~Park Taesan~
Hwang Min-jun’s face lit up the night. Above the neon-laced streets of Seoul, his image loomed—towering, magnetic, dangerous. On the digital billboard above the Grand Odeon Theater, he held a pistol with one hand and a beautiful woman with the other. Her lips were parted in awe, her body molded to his as if the world behind them had already exploded. In the backdrop: fire and smoke, the orange flare of cinema fantasy.

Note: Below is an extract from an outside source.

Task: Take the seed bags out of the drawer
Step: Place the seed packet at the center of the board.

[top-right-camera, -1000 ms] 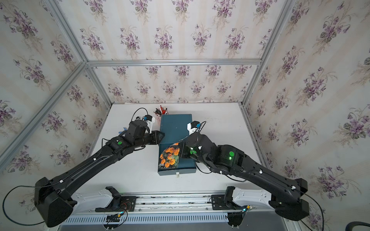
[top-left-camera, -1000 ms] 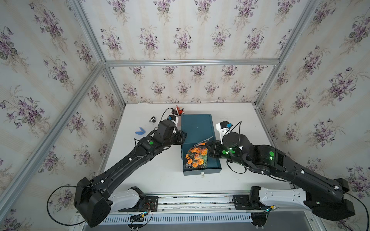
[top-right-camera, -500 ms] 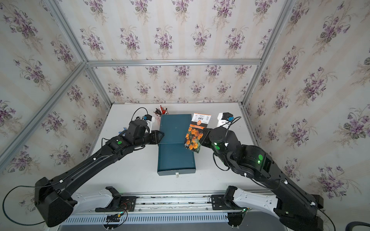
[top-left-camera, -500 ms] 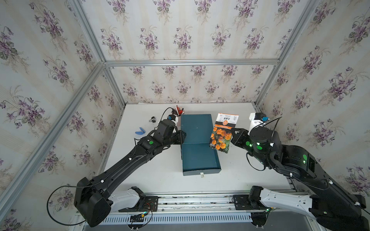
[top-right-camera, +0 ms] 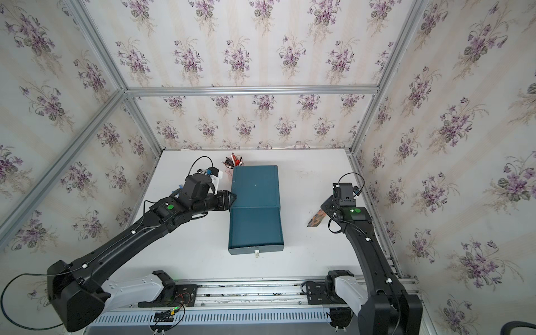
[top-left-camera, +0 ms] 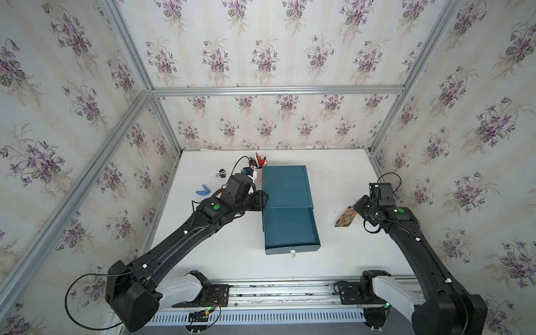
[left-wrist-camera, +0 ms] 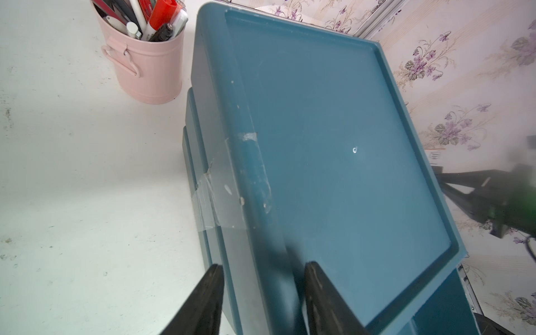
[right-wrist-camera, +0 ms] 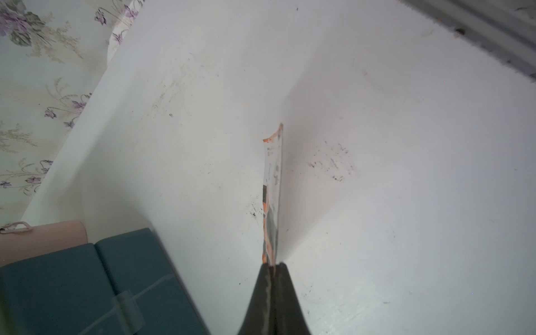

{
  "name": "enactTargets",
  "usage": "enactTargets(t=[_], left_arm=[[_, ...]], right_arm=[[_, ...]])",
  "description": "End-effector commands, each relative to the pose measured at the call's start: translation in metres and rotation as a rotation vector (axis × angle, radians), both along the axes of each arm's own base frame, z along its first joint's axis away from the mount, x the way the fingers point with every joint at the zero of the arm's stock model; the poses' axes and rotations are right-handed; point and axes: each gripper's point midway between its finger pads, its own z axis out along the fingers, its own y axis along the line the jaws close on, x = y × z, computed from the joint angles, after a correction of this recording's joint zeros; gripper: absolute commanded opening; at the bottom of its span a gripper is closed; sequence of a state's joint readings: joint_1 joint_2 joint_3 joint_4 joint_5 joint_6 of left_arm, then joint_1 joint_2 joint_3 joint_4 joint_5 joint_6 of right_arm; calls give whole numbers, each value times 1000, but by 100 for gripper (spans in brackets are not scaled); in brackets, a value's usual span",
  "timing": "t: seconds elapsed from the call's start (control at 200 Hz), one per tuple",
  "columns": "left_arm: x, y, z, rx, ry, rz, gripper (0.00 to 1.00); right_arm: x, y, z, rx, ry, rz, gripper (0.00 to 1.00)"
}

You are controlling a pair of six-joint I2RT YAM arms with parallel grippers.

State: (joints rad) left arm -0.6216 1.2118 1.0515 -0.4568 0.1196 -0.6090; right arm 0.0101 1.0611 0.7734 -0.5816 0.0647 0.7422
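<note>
The orange-marigold seed bag (top-left-camera: 346,216) (top-right-camera: 318,218) hangs edge-on just over the white table, right of the drawer. My right gripper (top-left-camera: 358,207) (top-right-camera: 327,207) (right-wrist-camera: 272,265) is shut on its near end, and the bag (right-wrist-camera: 272,185) sticks straight out from the tips. The teal drawer (top-left-camera: 293,249) (top-right-camera: 255,249) stands pulled out toward the front; only bare teal floor shows inside. My left gripper (top-left-camera: 264,200) (top-right-camera: 233,199) (left-wrist-camera: 265,278) sits at the teal cabinet's (top-left-camera: 287,185) left top edge. It is open, one finger on each side of the rim with a narrow gap.
A pink pot of pens (top-left-camera: 259,162) (left-wrist-camera: 148,66) stands at the cabinet's back left corner. A blue clip (top-left-camera: 203,190) and a small metal piece (top-left-camera: 221,173) lie left of my left arm. Clear tape (left-wrist-camera: 208,203) holds the cabinet's side to the table.
My right arm lifted the marigold bag out of the drawer, swung it right and lowered it near the table. My left jaws parted slightly around the cabinet rim; that arm stayed put.
</note>
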Motion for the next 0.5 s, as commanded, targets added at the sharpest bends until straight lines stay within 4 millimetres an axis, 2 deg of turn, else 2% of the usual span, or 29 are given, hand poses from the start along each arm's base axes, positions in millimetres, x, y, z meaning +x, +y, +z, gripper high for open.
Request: enactTargets(t=[0.0, 0.09, 0.195, 0.3, 0.325, 0.375, 0.405, 0.495], left_arm=[[-25, 18, -38, 132, 147, -22, 50], [-26, 18, -38, 127, 147, -22, 51], [-26, 18, -40, 129, 151, -24, 53], [-27, 18, -40, 128, 152, -25, 55], [-27, 18, -39, 127, 152, -26, 54], [-27, 16, -38, 122, 150, -32, 54], [-27, 15, -36, 117, 148, -37, 59], [-26, 14, -31, 109, 138, -42, 61]], right_arm=[[26, -6, -2, 21, -103, 7, 0], [34, -20, -17, 27, -87, -42, 0], [43, -31, -45, 31, -25, -75, 0], [49, -35, -64, 32, 13, -76, 0], [50, -35, -66, 32, 25, -74, 7], [48, -35, -66, 29, 32, -72, 31], [45, -36, -64, 20, 28, -76, 47], [37, -40, -45, -23, -6, -77, 78]])
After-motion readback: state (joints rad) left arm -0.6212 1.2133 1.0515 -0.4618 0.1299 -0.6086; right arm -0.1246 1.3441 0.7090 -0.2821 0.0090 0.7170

“Hwang Min-jun, the new darling of the big screen,” the press would say. “Adored by millions. Untouchable in his rise.”
Park Taesan on the other hand blended into the crowd—low-shouldered, quiet, unbothered—among the rush of filmgoers spilling from the glass doors of the theater. Seoul pulsed around him, all chatter and electric light. He kept his hands shoved into the pockets of his jacket, his face tilted just enough to avoid recognition—not that he needed to worry. No one looked at him twice.
An okay actor at best, he thought, stepping aside as a couple giggled past him. I don’t get the hype.
Behind him, two women exited arm in arm, their voices a giddy whisper that rose above the din.
“He’s so handsome it’s unfair!”
“I know, right? Even when he was just a backup dancer, I couldn’t take my eyes off him.”
“No wonder they call him the nation’s boyfriend!”
Taesan cast a look over his shoulder—just a flick of his eyes. His brow ticked up. He turned away with a faint shake of his head. Well, I guess that makes sense, he mused. Who needs talent when you’re hot?
His phone vibrated. A sharp, bright ding that cut through the noise of the city. He pulled it from his pocket, gaze dropping to the glowing screen.
PRXT Security: Have you thought over the bodyguard contract for Hwang Min-jun? I know celebrities aren’t your thing, but his manager is offering big money. They specifically want someone with your background.
Taesan stood still, the message burning at him through LED light. The world moved on without him—heels clicking, conversations fluttering, streetlights blinking into the puddles at his feet.
Babysitting a heartthrob, huh?
Taesan: Fine.
He tucked the phone away. His footsteps resumed, slow and steady, carried by something close to reluctant curiosity.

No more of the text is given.